Chapter 14- Antimicrobial drugs Flashcards
How long have humans been using antimicrobial compounds for?
There’s evidence that humans have been exposed to antimicrobial compounds for millenia, not just in the last century. Skeletal remains from 350-550 revealed residue from tetracycline- this suggests that they were performing the fermentation of streptomyces. The resulting beer was used to treat illness, like gum disease and warts. Used fungi from moldy bread or other mold containing products to treat warts
Era of strategic drug discovery
The first half of the 20th century
Paul Ehrlich
Early 1900s- Paul Ehrlich and his assistant Sahachiro Hata found compound 606- killed Treponema pallidum- sold under the name of Salvarsan to treat syphilis
Alexander Fleming
In 1928, Alexander Fleming discovered penicillin, the first natural antibiotic. Staphylococci had been contaminated by a mold which inhibited its growth
Klarer, Mietzsch, and Domagk
1930s- Klarer, Mietzsch, and Domagk discovered prontosil- killed streptococcal and staphylococcal infections
The active breakdown product of prontosil is sulfanilamide, which was the first synthetic antimicrobial created. It was the foundation for the development of the sulfa drug family
Dorothy Hodgkin
Early 1940s- Dorothy Hodgkin determined the structure of penicillin using X-rays. Scientists could then modify it to produce semisynthetic penicillins
Selman Waksman
1940s- Selman Waksman’s research team discovered several natural antimicrobials produced by soil microorganisms
Chemotherapeutic agent
A chemotherapeutic agent or drug is any chemical agent used in medical practice- the use of drugs to treat a disease.

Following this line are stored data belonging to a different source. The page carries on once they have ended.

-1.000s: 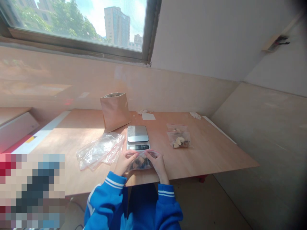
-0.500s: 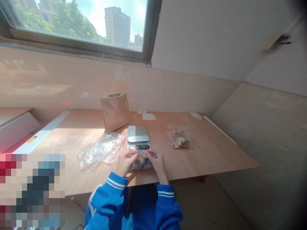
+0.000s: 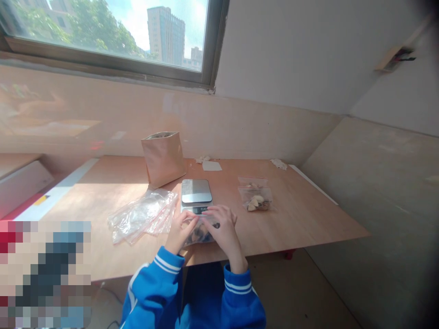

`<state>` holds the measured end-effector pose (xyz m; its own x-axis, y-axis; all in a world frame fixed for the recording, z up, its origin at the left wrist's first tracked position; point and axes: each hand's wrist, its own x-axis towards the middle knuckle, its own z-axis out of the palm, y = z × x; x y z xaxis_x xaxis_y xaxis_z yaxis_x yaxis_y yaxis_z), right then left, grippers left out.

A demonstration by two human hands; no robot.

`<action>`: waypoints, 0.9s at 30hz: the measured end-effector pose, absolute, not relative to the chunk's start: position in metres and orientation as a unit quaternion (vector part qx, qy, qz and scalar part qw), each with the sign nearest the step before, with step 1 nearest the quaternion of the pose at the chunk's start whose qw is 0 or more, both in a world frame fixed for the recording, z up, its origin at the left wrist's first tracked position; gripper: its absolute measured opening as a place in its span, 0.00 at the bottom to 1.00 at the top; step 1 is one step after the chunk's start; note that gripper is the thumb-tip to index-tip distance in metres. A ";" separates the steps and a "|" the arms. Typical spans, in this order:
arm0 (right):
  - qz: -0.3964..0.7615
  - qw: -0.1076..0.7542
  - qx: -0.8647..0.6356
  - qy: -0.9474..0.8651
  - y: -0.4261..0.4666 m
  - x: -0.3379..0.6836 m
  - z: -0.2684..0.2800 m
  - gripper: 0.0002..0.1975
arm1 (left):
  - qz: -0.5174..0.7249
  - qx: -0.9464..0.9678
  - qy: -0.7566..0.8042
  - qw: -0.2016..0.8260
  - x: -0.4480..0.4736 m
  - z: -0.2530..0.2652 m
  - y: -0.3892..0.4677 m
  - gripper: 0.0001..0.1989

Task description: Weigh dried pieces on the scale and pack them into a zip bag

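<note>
Item: 1 clear zip bag [image 3: 200, 234], near table [image 3: 302, 219] edge, long axis left-right. Left hand [image 3: 181, 230] pinches its left end; right hand [image 3: 223, 228] lies flat across top.

Both forearms in blue sleeves reach forward side by side, the left hand [image 3: 181, 231] curled with fingertips pinched together, the right hand [image 3: 224, 228] flatter, its fingers spread and angled across toward the left, the two hands nearly touching.
</note>
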<state>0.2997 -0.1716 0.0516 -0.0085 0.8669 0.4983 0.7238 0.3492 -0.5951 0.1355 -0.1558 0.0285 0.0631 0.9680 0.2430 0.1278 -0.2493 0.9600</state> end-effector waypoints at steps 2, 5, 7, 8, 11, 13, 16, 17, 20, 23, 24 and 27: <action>0.089 0.400 -0.553 -0.726 -0.173 0.293 0.053 0.05 | 0.513 0.621 0.446 0.390 0.137 0.028 -0.156 0.11; 0.094 0.396 -0.545 -0.733 -0.171 0.290 0.050 0.09 | 0.514 0.636 0.434 0.378 0.137 0.027 -0.156 0.12; 0.083 0.404 -0.544 -0.731 -0.169 0.289 0.048 0.11 | 0.515 0.635 0.435 0.377 0.137 0.027 -0.157 0.12; 0.075 0.409 -0.543 -0.729 -0.169 0.288 0.047 0.11 | 0.518 0.631 0.438 0.376 0.137 0.028 -0.157 0.12; 0.057 0.423 -0.541 -0.724 -0.168 0.283 0.045 0.11 | 0.532 0.619 0.444 0.370 0.139 0.032 -0.159 0.12; 0.053 0.429 -0.539 -0.723 -0.168 0.279 0.045 0.11 | 0.540 0.611 0.449 0.365 0.140 0.033 -0.160 0.12; 0.059 0.433 -0.534 -0.723 -0.168 0.276 0.045 0.12 | 0.548 0.596 0.464 0.360 0.140 0.033 -0.160 0.12; 0.065 0.431 -0.533 -0.725 -0.168 0.276 0.046 0.11 | 0.550 0.590 0.470 0.359 0.140 0.032 -0.160 0.12; 0.084 0.412 -0.531 -0.736 -0.169 0.277 0.048 0.09 | 0.555 0.572 0.486 0.358 0.139 0.031 -0.159 0.14; 0.091 0.394 -0.529 -0.746 -0.169 0.279 0.048 0.08 | 0.561 0.565 0.489 0.357 0.139 0.031 -0.159 0.15; 0.087 0.392 -0.530 -0.747 -0.169 0.280 0.048 0.08 | 0.563 0.563 0.487 0.359 0.139 0.031 -0.159 0.16; 0.065 0.398 -0.534 -0.743 -0.168 0.280 0.045 0.10 | 0.562 0.561 0.484 0.367 0.139 0.031 -0.159 0.17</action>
<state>0.2799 -0.1679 0.0450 -0.1125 0.8457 0.5216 0.7419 0.4207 -0.5221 0.1394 -0.1595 0.0310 -0.0998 0.9564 0.2744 0.1310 -0.2608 0.9565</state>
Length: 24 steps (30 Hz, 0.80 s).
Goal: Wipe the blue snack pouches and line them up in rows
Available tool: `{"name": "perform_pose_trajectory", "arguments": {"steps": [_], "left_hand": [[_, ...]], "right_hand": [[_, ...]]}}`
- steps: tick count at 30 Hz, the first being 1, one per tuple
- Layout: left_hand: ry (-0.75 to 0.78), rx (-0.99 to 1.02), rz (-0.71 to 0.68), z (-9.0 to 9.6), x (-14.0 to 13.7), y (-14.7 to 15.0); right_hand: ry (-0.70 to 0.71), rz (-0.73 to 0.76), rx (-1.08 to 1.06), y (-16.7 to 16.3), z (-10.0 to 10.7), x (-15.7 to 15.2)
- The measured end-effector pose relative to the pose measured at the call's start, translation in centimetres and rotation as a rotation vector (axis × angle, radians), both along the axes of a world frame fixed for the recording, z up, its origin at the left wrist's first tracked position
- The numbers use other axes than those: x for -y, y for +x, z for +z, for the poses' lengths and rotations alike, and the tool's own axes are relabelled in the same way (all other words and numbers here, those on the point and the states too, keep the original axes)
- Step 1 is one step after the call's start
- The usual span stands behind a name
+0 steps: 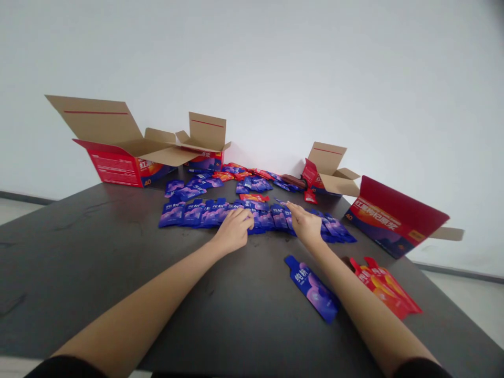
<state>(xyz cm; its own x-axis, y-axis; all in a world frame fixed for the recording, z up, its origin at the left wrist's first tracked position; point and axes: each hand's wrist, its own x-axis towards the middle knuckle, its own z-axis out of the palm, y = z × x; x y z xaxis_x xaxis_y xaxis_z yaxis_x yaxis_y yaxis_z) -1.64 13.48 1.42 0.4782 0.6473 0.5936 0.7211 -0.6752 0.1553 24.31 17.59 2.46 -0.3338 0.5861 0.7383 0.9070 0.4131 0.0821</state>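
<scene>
Between open cartons, blue pouches line up at my curled left hand and right hand; I can't tell if either grips one. Red pouches flank my right forearm.

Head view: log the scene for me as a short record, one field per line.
Left hand: at the row of blue pouches, fingers curled, grip unclear
Right hand: at the same row, grip unclear
Near right forearm: single blue pouch to its left, red pouches to its right
Boxes: left pair, right pair, flaps open
Surface: dark table
</scene>
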Motion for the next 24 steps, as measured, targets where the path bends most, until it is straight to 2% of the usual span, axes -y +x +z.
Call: {"name": "perform_pose_trajectory", "arguments": {"steps": [5,10,13,15,19,24], "left_hand": [[-0.025,-0.024,-0.045,-0.3,0.2,0.3],[-0.024,-0.032,-0.058,-0.8,-0.2,0.0],[-0.014,-0.034,-0.045,-0.6,-0.2,-0.3],[-0.007,-0.038,-0.036,-0.5,-0.2,-0.4],[0.01,-0.057,-0.023,-0.4,0.0,-0.3],[0.012,-0.11,-0.052,-0.7,0.4,0.0]], "right_hand": [[-0.081,-0.041,0.106,-1.0,-1.6,-1.0],[-0.225,-0.099,0.116,-1.7,-1.7,-0.5],[-0.361,-0.126,0.105,-1.7,-1.8,0.3],[-0.397,-0.145,0.085,-1.6,-1.7,0.6],[-0.4,-0.119,0.074,-1.6,-0.6,0.0],[-0.467,0.022,0.151,-3.3,1.8,-3.3]]}}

Can include the drugs used to treat cancer or antimicrobial drugs
Antibiotic agent
Considered to be a chemical substance made by a microorganism that can inhibit the growth or kill microorganisms
Antimicrobial agent
An antimicrobic or antimicrobial agent is a chemical substance similar to an antibiotic, but may be synthetic
Antibiotic vs antimicrobial
An antibiotic usually has one bacterial target, like if a key bacterial enzyme is blocked
Antimicrobial is a broad term but can often mean multiple targets, like membranes and DNA
Selective toxicity
Harms microbes but not damaging to the host. Microbes have different physiology than that of eukaryotic cells, like the bacterial cell wall. However. even with selective toxicity, some antibiotics have harmful side effects
Chemotherapeutic index
The maximum concentration of antibiotic that is tolerated per kilogram of that person in comparison to the minimum concentration of antibiotic per kilogram that will kill the disease. It is the ratio between the therapeutic dose and the toxic dose. The higher the chemotherapeutic index, the safer the drug
How are antimicrobial drugs classified?
Based on the type of organism they affect (antibacterial, antifungal)
Spectrum of activity
The range of microorganisms that an antimicrobial agent acts upon
Broad spectrum antimicrobial
Will treat a wide range of microorganisms (like gram positive and gram negative bacteria) if the exact agent isn’t known.
In which situations are broad spectrum antimicrobials used? (4)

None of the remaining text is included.